When It’s Me and When It’s You

By Mike Willis

Brother H. E. Phillips recently has begun an examination in Searching the Scriptures of the doctrines taught by Carl Ketcherside. Brother Phillips attacks not the person of Carl Ketcherside but his doctrine. However, when Carl Ketcherside commented upon Brother Phillips’ review of his position, these were his words: “In the September issue of Searching the Scriptures, our brother in Christ, H. K Phillips, has the following editorial attack upon me and my work . . . . . His paper is a propaganda journalistic organ for our brethren who have created a test of union and communion out of what they refer to as ‘institutionalism.’ . . . I solicit your prayers for men like Brother Phillips, brethren who think they best serve the Father by attacking his other children” (“Coming Under Fire,” Mission Messenger, Vol. 34, No. 12, p. 190).

Little in this quotation would have bothered me had it not been that just three issues earlier in the Mission Messenger, the situation was reversed; instead of Brother Ketcherside being reviewed, he was reviewing the doctrines of another.

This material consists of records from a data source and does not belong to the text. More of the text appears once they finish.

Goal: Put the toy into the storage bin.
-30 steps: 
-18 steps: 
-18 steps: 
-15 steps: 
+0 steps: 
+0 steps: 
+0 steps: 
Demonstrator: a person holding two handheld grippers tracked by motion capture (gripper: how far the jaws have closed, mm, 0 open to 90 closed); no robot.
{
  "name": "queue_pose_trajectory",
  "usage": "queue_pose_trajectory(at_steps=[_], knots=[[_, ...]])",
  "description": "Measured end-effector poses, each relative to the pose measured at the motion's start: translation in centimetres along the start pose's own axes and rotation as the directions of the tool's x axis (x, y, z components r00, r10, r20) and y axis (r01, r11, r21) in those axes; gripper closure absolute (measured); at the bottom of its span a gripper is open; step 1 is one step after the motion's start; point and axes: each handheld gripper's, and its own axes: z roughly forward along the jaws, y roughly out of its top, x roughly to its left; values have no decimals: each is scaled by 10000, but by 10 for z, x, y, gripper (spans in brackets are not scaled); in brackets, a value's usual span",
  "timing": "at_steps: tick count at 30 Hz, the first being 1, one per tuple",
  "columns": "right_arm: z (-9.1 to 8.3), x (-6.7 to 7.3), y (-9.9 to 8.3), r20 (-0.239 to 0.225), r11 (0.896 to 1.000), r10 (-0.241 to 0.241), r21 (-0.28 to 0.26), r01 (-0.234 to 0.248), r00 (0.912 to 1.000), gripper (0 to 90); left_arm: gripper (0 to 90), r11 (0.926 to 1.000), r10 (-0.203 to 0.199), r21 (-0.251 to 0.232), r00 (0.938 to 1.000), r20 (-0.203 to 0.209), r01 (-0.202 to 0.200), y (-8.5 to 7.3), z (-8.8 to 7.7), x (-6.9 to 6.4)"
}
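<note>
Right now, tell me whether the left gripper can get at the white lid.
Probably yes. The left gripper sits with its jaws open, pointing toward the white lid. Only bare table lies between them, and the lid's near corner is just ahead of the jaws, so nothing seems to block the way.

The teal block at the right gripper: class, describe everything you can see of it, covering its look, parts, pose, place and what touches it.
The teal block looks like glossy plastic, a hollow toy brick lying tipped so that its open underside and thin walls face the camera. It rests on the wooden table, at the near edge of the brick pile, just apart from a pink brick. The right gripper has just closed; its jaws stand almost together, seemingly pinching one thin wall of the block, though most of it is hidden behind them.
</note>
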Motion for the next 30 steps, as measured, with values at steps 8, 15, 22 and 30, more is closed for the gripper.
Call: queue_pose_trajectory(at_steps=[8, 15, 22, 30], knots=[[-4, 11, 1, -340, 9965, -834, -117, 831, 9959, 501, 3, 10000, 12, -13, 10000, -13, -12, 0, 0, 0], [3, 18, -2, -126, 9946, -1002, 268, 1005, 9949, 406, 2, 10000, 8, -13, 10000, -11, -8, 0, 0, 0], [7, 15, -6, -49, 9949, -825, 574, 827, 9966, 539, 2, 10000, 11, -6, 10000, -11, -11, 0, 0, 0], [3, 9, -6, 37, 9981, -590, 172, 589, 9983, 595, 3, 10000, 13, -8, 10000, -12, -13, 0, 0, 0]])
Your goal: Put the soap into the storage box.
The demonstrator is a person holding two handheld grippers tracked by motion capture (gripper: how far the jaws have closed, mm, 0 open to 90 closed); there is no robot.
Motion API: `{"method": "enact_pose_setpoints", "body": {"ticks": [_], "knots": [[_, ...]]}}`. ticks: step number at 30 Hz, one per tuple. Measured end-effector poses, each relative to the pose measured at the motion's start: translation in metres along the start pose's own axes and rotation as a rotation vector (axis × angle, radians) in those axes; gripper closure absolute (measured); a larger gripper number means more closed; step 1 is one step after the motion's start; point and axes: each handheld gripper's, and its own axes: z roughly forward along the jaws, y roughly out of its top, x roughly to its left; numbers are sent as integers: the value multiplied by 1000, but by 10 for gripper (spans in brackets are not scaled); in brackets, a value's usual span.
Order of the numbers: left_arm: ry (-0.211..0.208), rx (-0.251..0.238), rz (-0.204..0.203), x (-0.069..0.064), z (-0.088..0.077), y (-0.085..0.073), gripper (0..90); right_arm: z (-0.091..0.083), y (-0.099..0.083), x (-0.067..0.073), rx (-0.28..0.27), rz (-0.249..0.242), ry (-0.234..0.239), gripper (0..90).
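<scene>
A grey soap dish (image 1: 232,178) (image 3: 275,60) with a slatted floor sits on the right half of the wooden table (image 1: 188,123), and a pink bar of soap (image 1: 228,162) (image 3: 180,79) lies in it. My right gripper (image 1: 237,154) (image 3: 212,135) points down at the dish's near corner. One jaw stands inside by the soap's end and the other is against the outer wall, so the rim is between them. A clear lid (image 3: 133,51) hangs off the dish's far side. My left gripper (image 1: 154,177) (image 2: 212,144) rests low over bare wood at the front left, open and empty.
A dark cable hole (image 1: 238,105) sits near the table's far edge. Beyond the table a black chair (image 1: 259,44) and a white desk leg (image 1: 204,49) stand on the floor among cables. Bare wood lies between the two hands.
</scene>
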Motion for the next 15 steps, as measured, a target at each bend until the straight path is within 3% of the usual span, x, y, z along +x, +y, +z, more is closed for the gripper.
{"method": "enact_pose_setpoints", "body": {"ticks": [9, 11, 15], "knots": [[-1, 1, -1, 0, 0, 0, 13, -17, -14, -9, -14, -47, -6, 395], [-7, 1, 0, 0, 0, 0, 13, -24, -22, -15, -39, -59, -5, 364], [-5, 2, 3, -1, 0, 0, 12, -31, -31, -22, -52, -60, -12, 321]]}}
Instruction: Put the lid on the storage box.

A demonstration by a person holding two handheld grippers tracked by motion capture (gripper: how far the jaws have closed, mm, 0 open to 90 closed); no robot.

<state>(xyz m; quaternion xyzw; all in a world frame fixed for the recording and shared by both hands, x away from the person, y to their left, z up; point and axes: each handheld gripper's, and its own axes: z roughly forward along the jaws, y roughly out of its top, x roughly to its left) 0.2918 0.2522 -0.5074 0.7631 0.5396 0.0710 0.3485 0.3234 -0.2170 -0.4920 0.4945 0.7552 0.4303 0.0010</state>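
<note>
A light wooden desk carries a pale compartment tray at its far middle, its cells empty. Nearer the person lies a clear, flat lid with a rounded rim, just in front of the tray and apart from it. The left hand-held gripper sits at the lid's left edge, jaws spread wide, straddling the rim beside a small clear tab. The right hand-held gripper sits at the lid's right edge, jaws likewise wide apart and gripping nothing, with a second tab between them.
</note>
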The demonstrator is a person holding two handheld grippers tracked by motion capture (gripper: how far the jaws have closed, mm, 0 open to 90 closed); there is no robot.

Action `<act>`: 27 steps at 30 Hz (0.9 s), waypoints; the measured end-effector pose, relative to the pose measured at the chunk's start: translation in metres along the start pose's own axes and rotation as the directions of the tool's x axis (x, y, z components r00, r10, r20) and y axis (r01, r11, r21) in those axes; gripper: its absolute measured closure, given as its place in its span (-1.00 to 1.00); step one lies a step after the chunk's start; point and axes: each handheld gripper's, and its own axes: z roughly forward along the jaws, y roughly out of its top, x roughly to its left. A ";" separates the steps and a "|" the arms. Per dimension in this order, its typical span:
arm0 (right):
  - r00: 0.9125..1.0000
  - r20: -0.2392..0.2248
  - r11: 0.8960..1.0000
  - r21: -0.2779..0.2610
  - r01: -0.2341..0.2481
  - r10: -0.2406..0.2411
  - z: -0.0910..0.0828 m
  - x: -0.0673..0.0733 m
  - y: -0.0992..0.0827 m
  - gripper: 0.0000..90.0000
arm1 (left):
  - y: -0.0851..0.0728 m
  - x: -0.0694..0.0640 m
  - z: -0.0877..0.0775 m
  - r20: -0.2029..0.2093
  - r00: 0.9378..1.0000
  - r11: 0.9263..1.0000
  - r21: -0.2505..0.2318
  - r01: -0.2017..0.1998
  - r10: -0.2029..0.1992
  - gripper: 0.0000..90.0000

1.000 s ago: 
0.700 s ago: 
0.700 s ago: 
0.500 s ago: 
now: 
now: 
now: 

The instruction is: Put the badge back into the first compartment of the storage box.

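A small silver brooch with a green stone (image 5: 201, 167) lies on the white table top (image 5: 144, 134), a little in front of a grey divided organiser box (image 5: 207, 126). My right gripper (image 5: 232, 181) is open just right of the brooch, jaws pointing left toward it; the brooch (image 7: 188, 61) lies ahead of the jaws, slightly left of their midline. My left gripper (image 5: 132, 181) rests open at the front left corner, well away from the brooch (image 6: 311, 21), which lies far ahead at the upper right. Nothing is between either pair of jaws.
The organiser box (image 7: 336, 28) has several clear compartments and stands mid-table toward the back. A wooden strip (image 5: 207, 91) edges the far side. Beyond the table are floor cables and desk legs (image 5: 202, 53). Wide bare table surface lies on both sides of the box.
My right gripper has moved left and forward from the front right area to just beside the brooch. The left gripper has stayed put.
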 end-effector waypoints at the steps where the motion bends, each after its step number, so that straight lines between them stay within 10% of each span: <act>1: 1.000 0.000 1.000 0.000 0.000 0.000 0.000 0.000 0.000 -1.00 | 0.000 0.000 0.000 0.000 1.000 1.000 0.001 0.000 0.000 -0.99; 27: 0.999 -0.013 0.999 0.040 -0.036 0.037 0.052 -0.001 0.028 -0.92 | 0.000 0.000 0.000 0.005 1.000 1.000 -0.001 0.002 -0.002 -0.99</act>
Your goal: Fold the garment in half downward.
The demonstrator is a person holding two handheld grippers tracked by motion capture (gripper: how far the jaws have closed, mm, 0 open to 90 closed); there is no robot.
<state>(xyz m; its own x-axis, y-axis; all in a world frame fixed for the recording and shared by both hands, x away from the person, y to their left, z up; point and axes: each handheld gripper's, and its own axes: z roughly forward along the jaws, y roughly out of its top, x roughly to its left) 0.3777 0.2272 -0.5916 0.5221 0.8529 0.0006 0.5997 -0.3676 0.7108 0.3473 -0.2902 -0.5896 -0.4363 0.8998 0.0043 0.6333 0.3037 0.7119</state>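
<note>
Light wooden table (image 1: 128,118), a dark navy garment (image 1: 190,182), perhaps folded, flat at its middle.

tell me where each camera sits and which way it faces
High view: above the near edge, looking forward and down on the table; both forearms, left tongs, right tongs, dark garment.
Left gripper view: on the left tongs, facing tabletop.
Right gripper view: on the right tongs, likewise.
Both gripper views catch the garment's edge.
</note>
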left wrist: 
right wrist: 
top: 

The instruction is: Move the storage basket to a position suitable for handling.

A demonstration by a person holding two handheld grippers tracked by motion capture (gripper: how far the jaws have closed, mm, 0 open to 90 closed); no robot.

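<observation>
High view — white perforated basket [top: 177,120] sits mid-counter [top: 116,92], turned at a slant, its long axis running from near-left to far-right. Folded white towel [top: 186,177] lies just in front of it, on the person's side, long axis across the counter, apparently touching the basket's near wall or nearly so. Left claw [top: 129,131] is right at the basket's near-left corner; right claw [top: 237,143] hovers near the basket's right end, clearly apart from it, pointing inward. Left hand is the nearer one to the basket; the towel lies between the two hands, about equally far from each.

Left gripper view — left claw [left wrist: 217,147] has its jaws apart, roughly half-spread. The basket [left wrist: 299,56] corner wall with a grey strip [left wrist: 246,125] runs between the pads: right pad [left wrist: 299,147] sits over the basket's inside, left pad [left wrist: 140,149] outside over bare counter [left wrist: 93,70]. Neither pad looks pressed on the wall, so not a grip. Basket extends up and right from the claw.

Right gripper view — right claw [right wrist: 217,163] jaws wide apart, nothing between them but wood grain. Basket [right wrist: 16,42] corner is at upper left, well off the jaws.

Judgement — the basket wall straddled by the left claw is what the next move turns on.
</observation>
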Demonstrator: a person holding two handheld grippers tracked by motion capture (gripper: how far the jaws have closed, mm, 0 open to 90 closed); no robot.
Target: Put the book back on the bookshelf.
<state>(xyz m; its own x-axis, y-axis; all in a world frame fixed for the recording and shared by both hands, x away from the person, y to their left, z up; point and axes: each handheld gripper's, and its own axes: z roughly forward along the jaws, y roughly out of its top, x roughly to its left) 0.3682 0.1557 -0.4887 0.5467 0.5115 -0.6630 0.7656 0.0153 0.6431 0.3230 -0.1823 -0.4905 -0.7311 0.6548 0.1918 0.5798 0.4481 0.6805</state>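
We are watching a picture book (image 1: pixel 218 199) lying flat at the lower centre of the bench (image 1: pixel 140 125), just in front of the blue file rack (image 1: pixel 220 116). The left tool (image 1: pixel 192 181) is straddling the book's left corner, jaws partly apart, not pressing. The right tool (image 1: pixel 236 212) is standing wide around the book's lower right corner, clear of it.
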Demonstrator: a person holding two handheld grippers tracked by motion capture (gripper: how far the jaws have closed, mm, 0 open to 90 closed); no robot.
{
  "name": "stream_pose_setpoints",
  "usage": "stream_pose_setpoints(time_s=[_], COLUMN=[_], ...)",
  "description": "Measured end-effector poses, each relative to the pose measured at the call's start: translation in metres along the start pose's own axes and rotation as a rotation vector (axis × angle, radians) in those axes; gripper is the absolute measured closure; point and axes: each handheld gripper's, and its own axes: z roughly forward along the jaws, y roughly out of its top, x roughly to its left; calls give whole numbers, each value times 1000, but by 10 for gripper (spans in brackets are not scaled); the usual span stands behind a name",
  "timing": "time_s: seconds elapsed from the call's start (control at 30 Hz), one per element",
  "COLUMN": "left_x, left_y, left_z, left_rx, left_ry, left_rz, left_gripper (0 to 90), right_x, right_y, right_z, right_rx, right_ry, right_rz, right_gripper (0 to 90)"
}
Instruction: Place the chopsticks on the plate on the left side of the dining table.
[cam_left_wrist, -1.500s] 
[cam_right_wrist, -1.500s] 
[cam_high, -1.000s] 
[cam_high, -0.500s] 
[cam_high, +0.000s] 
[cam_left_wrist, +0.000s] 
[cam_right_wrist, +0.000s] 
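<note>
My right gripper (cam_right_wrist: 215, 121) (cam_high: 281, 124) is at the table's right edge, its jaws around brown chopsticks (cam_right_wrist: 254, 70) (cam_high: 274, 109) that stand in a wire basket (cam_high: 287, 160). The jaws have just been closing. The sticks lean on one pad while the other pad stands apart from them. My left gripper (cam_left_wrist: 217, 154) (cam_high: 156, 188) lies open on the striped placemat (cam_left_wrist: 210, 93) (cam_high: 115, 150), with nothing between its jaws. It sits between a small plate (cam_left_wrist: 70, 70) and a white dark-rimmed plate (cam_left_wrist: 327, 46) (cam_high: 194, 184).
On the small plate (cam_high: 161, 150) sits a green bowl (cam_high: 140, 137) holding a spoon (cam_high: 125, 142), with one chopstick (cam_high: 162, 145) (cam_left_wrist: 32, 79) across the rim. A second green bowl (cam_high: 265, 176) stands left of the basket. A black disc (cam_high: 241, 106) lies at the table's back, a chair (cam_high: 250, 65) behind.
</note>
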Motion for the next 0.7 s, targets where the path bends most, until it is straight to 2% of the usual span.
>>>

In Mission Messenger, Vol. 34, No. 9, he replied to an article written by Reuel Lemmons. Notice the difference in what Brother Ketcherside has to say about reviewing the work of another child of the Father when he is doing the reviewing instead of being reviewed: “It has been my intention, God being my helper, to refrain as much as conscience will permit, from direct confrontation with other editors among the brethren. If they differ with my position I prefer to publish notice of their presentation and urge my readers to secure it and read for themselves. I want no rival except Satan and I do not intend to edit a partisan journal. Occasionally, however, I feel it necessary to state my convictions in opposition to an editorial, and when I do, I seek to be as objective as possible without being objectionable” (p. 129). Later, in that same issue, he charged Brother Lemmons with prejudice: “Brother Lemmons cannot deal honestly with the question because he already has his mind made up” (Ibid., p. 136). Surely, Brother Ketcherside was not reading the heart of Brother Lemmons, was he?

When Brother Ketcherside is being reviewed, the one reviewing is launching “an editorial attack upon me and my work.” The one reviewing Brother Ketcherside is one of those men “who think they best serve the Father by attacking his other children.” As a person uninvolved in these exchanges, looking at these two articles, to me Brother Ketcherside appears to have double standards–one for him and a different one for others. Let us all walk and be measured by the same rule. As a child growing up in East Texas, I learned a saying, which Brother Ketcherside needs to learn. It said, “Don’t dish it out if you can’t take it.”

Brother Ketcherside calls Searching the Scriptures “a propaganda journalistic organ.” Surely, Mission Messenger would not be a propaganda journalistic organ for the “unity-indiversity” fellowship faction, would it Brother Ketcherside? “And why do you look at the speck in your brother’s eye, but do not notice the log that is in your own eye?” Brother Ketcherside, is your labeling Searching the Scriptures a “propaganda journalistic organ” one of those debaters tactics to which you referred in Mission Messenger, Vol. 34, No. 4, p. 62 in your criticism of the brother’s speech on fellowship which was delivered at Florida College? As one can see, not all that flows from Brother Ketcherside’s pen is honey. Sometimes Ketcherside “speaks with forked tongue!